● DESCRIPTION OF THE TASK
Can you return the records below exactly as they stand, but only from the first line through the one with "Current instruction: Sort"?

Source records
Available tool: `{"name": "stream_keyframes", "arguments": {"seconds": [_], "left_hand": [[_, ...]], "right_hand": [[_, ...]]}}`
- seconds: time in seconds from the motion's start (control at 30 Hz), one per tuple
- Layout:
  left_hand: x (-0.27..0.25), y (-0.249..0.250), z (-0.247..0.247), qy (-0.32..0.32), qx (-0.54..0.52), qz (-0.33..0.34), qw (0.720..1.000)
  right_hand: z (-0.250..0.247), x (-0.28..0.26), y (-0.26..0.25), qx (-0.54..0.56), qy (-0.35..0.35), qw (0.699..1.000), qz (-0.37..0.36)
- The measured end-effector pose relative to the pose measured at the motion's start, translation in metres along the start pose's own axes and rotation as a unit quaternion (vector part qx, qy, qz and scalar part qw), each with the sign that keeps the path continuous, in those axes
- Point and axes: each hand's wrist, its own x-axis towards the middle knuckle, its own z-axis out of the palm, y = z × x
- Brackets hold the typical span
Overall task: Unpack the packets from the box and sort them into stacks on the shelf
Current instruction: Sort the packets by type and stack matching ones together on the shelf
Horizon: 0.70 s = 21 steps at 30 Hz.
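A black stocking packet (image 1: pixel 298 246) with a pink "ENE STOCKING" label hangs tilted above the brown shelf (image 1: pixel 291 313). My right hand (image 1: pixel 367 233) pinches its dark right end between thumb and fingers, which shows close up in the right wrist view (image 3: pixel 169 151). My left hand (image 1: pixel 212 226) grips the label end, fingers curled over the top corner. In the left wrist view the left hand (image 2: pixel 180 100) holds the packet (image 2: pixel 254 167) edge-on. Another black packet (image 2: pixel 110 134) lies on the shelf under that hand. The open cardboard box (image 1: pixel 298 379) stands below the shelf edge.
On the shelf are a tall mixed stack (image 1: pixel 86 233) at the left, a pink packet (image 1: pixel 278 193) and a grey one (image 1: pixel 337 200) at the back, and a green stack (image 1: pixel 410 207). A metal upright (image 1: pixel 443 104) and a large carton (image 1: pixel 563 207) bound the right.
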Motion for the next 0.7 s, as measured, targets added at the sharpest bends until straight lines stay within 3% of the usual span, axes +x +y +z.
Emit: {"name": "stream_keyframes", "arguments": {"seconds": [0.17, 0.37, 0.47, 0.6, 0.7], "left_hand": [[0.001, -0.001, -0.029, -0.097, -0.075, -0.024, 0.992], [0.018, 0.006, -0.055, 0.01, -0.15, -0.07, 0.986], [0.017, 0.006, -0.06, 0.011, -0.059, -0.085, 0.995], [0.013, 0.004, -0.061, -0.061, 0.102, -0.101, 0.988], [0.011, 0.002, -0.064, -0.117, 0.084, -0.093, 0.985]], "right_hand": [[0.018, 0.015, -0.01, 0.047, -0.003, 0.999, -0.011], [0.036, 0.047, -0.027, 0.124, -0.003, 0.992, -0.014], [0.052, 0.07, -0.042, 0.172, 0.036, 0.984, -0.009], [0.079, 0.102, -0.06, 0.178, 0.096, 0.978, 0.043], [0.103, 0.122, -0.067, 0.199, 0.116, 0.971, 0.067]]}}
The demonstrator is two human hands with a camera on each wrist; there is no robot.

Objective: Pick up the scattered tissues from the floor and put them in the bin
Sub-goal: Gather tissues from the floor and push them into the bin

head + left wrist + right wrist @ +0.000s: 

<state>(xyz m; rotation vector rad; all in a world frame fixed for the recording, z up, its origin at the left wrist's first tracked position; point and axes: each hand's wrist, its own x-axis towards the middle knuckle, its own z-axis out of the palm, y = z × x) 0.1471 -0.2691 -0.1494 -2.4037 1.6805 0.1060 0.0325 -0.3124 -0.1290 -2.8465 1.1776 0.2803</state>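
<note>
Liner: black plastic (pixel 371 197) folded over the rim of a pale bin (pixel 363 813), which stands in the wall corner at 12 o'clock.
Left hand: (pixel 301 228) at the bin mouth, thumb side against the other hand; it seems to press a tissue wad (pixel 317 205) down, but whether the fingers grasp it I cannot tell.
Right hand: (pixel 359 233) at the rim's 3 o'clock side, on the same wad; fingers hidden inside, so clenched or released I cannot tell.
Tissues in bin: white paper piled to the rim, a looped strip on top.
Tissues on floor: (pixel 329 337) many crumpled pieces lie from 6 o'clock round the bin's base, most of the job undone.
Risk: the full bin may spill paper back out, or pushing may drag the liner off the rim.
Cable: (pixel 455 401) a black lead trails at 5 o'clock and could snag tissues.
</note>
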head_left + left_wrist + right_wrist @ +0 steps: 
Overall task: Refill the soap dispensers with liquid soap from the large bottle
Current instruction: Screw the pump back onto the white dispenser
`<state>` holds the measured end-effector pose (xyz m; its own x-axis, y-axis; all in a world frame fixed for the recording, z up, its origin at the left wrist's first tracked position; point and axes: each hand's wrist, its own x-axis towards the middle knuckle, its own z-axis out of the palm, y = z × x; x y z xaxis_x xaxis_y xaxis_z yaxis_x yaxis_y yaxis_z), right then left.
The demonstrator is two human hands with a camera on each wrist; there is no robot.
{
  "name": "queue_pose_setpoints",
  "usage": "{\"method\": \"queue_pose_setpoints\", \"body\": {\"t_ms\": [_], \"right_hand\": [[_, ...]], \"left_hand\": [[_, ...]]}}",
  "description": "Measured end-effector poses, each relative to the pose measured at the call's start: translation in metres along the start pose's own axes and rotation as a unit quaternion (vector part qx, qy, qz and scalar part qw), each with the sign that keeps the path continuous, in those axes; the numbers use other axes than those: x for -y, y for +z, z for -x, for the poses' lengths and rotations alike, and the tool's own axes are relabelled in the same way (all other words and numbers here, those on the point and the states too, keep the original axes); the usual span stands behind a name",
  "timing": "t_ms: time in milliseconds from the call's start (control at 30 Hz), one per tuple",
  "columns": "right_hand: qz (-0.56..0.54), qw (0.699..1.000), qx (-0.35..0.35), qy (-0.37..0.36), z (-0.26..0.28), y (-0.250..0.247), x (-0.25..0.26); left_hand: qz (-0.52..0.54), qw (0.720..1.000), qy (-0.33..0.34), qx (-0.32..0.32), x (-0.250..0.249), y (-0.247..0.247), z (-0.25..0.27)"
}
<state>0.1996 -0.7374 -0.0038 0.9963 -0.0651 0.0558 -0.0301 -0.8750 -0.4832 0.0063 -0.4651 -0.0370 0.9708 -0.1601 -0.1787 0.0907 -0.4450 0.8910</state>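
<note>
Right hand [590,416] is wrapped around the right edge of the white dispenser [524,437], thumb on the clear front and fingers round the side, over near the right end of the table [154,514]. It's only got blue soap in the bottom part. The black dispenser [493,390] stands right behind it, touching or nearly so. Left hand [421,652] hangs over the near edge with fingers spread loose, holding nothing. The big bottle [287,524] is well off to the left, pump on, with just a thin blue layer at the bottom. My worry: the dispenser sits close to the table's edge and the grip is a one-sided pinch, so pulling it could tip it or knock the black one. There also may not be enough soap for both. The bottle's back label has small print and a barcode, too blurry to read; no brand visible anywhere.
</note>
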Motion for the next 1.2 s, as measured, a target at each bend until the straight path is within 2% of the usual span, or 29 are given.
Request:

● EXPECTED OUTPUT
Available tool: `{"name": "stream_keyframes", "arguments": {"seconds": [_], "left_hand": [[_, ...]], "right_hand": [[_, ...]]}}`
- seconds: time in seconds from the motion's start (control at 30 Hz), one per tuple
- Layout:
  left_hand: x (-0.27..0.25), y (-0.249..0.250), z (-0.247..0.247), qy (-0.32..0.32), qx (-0.54..0.52), qz (-0.33..0.34), qw (0.720..1.000)
  right_hand: z (-0.250..0.247), x (-0.28..0.26), y (-0.26..0.25), qx (-0.54..0.56), qy (-0.35..0.35), qw (0.699..1.000), qz (-0.37..0.36)
- The measured end-effector pose relative to the pose measured at the motion's start, translation in metres along the start pose's own axes and rotation as a unit quaternion (vector part qx, qy, qz and scalar part qw), each with the sign that keeps the path continuous, in those axes
- Point and axes: each hand's wrist, its own x-axis towards the middle knuckle, its own z-axis out of the palm, y = z × x
- Brackets hold the typical span
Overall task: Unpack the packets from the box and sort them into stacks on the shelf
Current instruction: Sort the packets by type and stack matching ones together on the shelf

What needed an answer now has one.